How old is nancy wake now
Wake, a onetime freelance journalist whose life careered along a path that Hemingway might have sketched, from impoverished childhood to high-society hostess in the south of France to decorated heroine of the French Resistance during World War II, died last Sunday in London. Wake, known as the White Mouse, died on Sunday in a hospital in London, where she had lived since She was Wake worked manning the dangerous escape routes through France helping to save the lives of many Allied troops and Jewish refugees.
Nancy Wake had to escape from France after the Gestapo German secret police started to close in on her. She went to England, where she was trained to become a spy. After this training, she parachuted back into France to resume working with the French Resistance. Nancy Wake had a difficult childhood growing up in Sydney. Her mother was a dogmatically strict religious woman. Her father was a journalist who went to live in New Zealand to make a movie about Maoris.
He sold the family home and never came back, resulting in his family being evicted. Having earlier witnessed the brutality of the Nazi regime as a journalist, Wake joined the French Resistance in and risked her life in a network helping Jewish people and Allied servicemen to escape. Her family moved to Sydney, where she grew up, when Nancy was just 20 months old.
She ran away from home at the age of 16 and found work as a nurse, but a windfall enabled her to leave Australia for Europe in Wake settled in Paris, working for the Hearst group of newspapers as a journalist. As the s progressed, the rise of German Fascism formed the basis of many of Wake's stories. In she visited Vienna and Berlin where the overt and violent anti-Semitism formed in her a desire to oppose Nazism. In November she married Henri Fiocca, a wealthy industrialist, in Marseilles.
Six months later Germany invaded France.
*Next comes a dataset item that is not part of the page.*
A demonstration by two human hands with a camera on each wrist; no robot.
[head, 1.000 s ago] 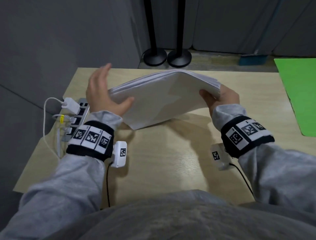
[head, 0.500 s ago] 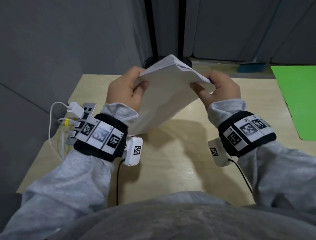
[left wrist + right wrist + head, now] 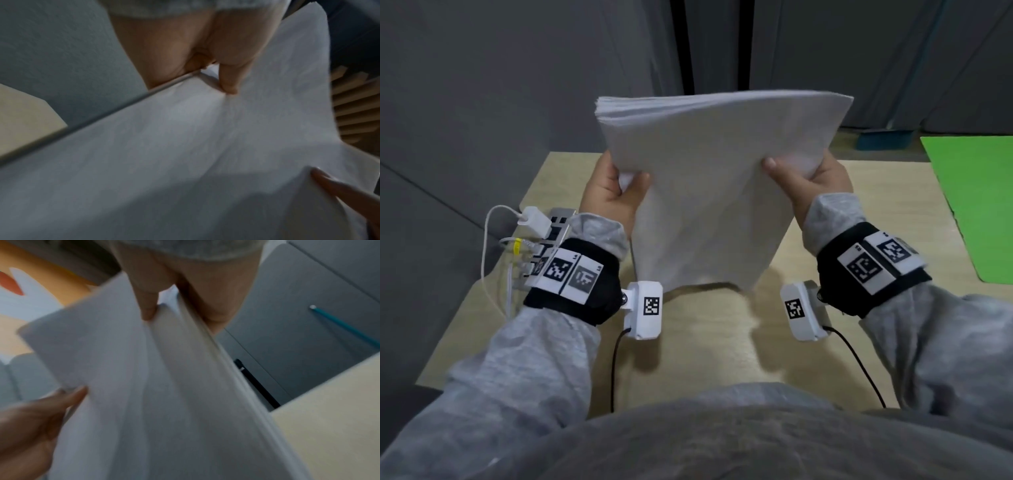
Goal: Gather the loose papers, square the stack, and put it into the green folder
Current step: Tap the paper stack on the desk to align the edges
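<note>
A thick stack of white papers [image 3: 709, 185] stands nearly upright above the wooden table [image 3: 709, 342], its lower edge close over the tabletop. My left hand [image 3: 616, 192] grips its left side, thumb on the near face. My right hand [image 3: 804, 181] grips the right side the same way. The stack [image 3: 185, 146] fills the left wrist view, where my left thumb [image 3: 228, 81] presses into the sheet. In the right wrist view the stack [image 3: 164, 386] shows its layered edge under my right hand [image 3: 164, 301]. The green folder [image 3: 976, 205] lies flat at the table's right edge.
A power strip [image 3: 548, 240] with a white charger [image 3: 534, 219] and cables sits at the table's left edge. Two black stand poles rise behind the table, against grey wall panels. A teal object [image 3: 883, 138] lies on the floor beyond the table.
The stack went from lying tilted between my hands to standing upright and lifted toward me. My left hand, open beside it a second ago, now grips its left side.
</note>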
Wake and Fiocca joined the fledgling Resistance after France's surrender in Her growing involvement in the Resistance saw Wake and her husband assisting in the escape of Allied servicemen and Jewish refugees from France into neutral Spain.
Fearful of being captured she too fled Marseilles and, after several thwarted attempts and a brief period in prison, Wake escaped across the Pyrenees. Working in the Auvergne region, Wake was engaged in organising parachute drops of arms and equipment, and after D-Day, was involved in combat with bodies of German troops sent to destroy the Maquis. Upon liberation, Wake learned that her husband, Henri, had been killed by the Gestapo in August I only volunteered for it not because I'm brave but because I was the only one who could do it, being a woman.
I couldn't stand up, I couldn't sit down. I couldn't do anything. I just cried. But despite the international recognition, it took 60 years for Australia to honour her service, awarding her the Companion of the Order of Australia in It is believed Ms Wake's health had recently deteriorated and she was admitted to the Kingston Hospital two weeks ago with a chest infection. In accordance with her wishes, she will be cremated privately and her ashes scattered at Montlucon in central France next spring.
We acknowledge Aboriginal and Torres Strait Islander peoples as the First Australians and Traditional Custodians of the lands where we live, learn, and work.
Ms Wake's group lost theirs during a raid by German troops. She had lived in London since More on:. Top Stories Celebrity cosmetic surgeon's 'barbaric' attempt to fix a tummy tuck under local anaesthetic. Live: 'I love you, Dad': Touching family tribute shared as entertainment 'master' Bert Newton farewelled. Prime Minister says he does not believe he has told a lie in public life. Live: Victorians on alert for severe weather as heavy rain and high winds forecast to batter the state.